Great Article On Testibility and Class Design, Part II

0

This is a follow up to the previous article that I posted on class design – good read!

As an aside, and one of the few things that I disagree with in either of the articles, is the wrapping of collection classes within separate classes solely for encapsulation. As much as I like single use classes, I just don’t think that encapsulating a collection in it’s own class just for access control is necessary. There are other means of achieving this. If this happens to be a concern then more is going on with the collection than probably should be.

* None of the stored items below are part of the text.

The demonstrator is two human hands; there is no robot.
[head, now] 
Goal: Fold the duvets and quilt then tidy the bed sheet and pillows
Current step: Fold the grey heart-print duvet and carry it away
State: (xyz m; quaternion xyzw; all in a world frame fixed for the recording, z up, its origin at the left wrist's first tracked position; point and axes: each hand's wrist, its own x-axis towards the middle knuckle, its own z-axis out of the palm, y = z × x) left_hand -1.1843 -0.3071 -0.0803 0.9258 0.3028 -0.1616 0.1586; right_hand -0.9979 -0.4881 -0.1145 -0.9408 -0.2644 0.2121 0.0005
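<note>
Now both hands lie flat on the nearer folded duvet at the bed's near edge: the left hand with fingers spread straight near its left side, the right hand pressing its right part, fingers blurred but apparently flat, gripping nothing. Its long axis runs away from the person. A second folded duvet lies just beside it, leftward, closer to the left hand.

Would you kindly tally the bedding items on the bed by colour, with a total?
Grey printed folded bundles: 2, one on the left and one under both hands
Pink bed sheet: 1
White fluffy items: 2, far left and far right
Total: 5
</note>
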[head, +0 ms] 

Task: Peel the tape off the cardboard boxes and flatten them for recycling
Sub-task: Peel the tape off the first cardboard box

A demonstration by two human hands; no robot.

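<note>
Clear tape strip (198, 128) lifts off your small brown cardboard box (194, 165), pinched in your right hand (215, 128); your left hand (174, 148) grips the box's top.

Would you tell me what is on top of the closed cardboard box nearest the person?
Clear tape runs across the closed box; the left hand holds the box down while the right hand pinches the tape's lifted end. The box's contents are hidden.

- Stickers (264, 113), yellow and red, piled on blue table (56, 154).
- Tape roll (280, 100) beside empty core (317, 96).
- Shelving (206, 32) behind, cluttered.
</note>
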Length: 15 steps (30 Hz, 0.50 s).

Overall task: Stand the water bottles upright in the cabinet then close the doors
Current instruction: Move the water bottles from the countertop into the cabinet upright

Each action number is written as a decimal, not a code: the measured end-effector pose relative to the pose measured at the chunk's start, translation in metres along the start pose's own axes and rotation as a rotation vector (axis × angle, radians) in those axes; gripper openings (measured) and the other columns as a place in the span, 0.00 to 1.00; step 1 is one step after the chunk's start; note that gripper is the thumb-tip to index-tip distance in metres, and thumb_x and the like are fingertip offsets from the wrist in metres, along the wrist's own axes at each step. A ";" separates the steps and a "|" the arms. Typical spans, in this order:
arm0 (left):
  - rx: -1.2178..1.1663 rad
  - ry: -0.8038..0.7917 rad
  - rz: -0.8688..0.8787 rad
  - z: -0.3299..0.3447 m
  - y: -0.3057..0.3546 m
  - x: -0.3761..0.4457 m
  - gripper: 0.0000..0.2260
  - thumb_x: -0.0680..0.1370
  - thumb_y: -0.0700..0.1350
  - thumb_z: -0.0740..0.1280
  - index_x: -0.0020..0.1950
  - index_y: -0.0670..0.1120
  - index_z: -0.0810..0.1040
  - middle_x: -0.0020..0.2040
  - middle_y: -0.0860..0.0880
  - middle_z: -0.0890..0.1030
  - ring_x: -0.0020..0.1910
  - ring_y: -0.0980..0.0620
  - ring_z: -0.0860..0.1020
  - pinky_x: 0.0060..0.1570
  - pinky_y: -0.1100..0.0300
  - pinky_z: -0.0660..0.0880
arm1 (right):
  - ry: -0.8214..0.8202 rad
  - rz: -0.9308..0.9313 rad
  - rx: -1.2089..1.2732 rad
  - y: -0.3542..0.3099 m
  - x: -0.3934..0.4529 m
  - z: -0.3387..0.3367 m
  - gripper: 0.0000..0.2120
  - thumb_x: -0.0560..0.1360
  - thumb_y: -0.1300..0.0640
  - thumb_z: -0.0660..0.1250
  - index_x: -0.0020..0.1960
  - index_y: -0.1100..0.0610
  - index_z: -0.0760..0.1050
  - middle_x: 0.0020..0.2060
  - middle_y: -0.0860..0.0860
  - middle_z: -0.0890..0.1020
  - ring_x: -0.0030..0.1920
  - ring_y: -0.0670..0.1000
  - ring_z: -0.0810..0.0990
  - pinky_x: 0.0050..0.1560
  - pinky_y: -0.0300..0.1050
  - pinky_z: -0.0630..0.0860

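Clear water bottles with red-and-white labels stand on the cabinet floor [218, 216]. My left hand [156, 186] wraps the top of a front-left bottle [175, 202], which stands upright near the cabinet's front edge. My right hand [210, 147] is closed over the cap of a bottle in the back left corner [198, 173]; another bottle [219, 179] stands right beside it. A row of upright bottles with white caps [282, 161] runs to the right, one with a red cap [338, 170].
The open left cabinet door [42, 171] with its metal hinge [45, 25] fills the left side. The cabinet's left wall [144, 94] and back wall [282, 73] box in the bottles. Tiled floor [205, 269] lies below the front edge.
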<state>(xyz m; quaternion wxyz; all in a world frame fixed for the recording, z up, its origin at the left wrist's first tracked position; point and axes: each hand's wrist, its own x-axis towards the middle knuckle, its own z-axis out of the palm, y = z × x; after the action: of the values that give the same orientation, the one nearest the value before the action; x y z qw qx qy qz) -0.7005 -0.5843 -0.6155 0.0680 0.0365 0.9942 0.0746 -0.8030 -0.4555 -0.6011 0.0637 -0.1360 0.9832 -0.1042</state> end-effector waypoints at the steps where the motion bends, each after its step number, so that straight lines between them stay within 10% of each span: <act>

Making Large Classes Small
(In 5 Not-So-Easy Steps)


In my previous editorial, I discussed the benefits and other effects on code bases of using small classes, which I defined using a limit of 50-60 lines. I received many letters on this article, most analogizing it to edicts of olden times to keep functions short enough to fit on one pane of glass. (The letters will appear in the upcoming issue of Dr. Dobb’s Journal, our PDF magazine, which ships on June 19.)
Much as I appreciate those letters, they miss a crucial point. I was not discussing a single function, but rather an entire class, which implies multiple functions in most cases. Coding classes as diminutive as 60 lines struck other correspondents as simply too much of a constraint and not worth the effort.
But it’s precisely the discipline that this number of lines imposes that creates the very clarity that’s so desirable in the resulting code. The belief expressed in other letters that this discipline could not be consistently maintained suggests that the standard techniques for keeping classes small are not as widely known as I would have expected. (Given that the original editorial was inspired by an extended effort to clean up a project that contains much of my own code, I say this with all due humility.)
Let’s go over the principal techniques. I presume in this discussion that design has been done and it’s now just a matter of writing the code. Or in the less attractive case, of maintaining code.
Diminish the workload. The first technique to apply is the single responsibility principle (SRP), which states that classes should do only one thing. How big that one thing is will determine in large part how big your classes are going to be. Reduce the work of each class; then, use other classes to marshal these smaller classes correctly.
Avoid primitive obsession. This obsession refers to the temptation to use collections in their raw form. This is definitely a code smell. If you have a linked list of objects, that linked list should be in its own class, with a descriptive name. Expose only the methods that the other classes need. This prevents other classes from performing operations without your knowledge on an object they don’t own. The purpose of the list is also supremely clear and this encapsulation enables you to change easily to a different data structure if the need should arise later on.
Reduce the number of class and instance variables. A profusion of instance variables is a code smell. It strongly suggests that the class is doing more than one thing. It also makes it very difficult for subsequent developers to figure out what the class does. Very often, some subset of the variables form a natural grouping. Group them into a new class. And move the operations that manipulate them directly into that class.
Subclass special-case logic. If you have a class that includes rarely used logic, determine whether that logic can be moved to a subclass or even to another class entirely. The classic example of the benefits of object orientation is polymorphism. Use it to handle special variants.
Don’t repeat yourself (DRY). This suggestion appears pointlessly obvious. However, even coders who are attentive to this rule will repeat code in two methods that differ only in a single detail. In addition, they can overlook the introduction of duplicate code during maintenance. More than the other guidelines here, which are all techniques, DRY is a discipline within a discipline.
Taken together, these tools get you most of the way to small classes. To see how they are implemented in real life, I suggest a book I’ve mentioned many times before, namely Martin Fowler’s Refactoring, which is essentially a cookbook of techniques for cleaning up code, including the step-by-step process, and the illustrative code.
Returning back to my own experience, I am finding that as I insist on this particular discipline in my code rework, my brain is slowly developing a “muscle memory” and is beginning to think automatically about class size prior to class development — and certainly during the cleanup of existing code. Cheers!
— Andrew Binstock
Editor in Chief
alb@drdobbs.com
Twitter: platypusguy

Tags: , ,

Great Article On Testibility and Class Design

0

I got this in an email update from Dr. Dobb’s, but unfortunately I couldn’t find it on the web site to link to, very odd. So I’m reproducing it here. Not to take credit for it but to herald it. Although I don’t quite agree with line counting, but the principle is sound.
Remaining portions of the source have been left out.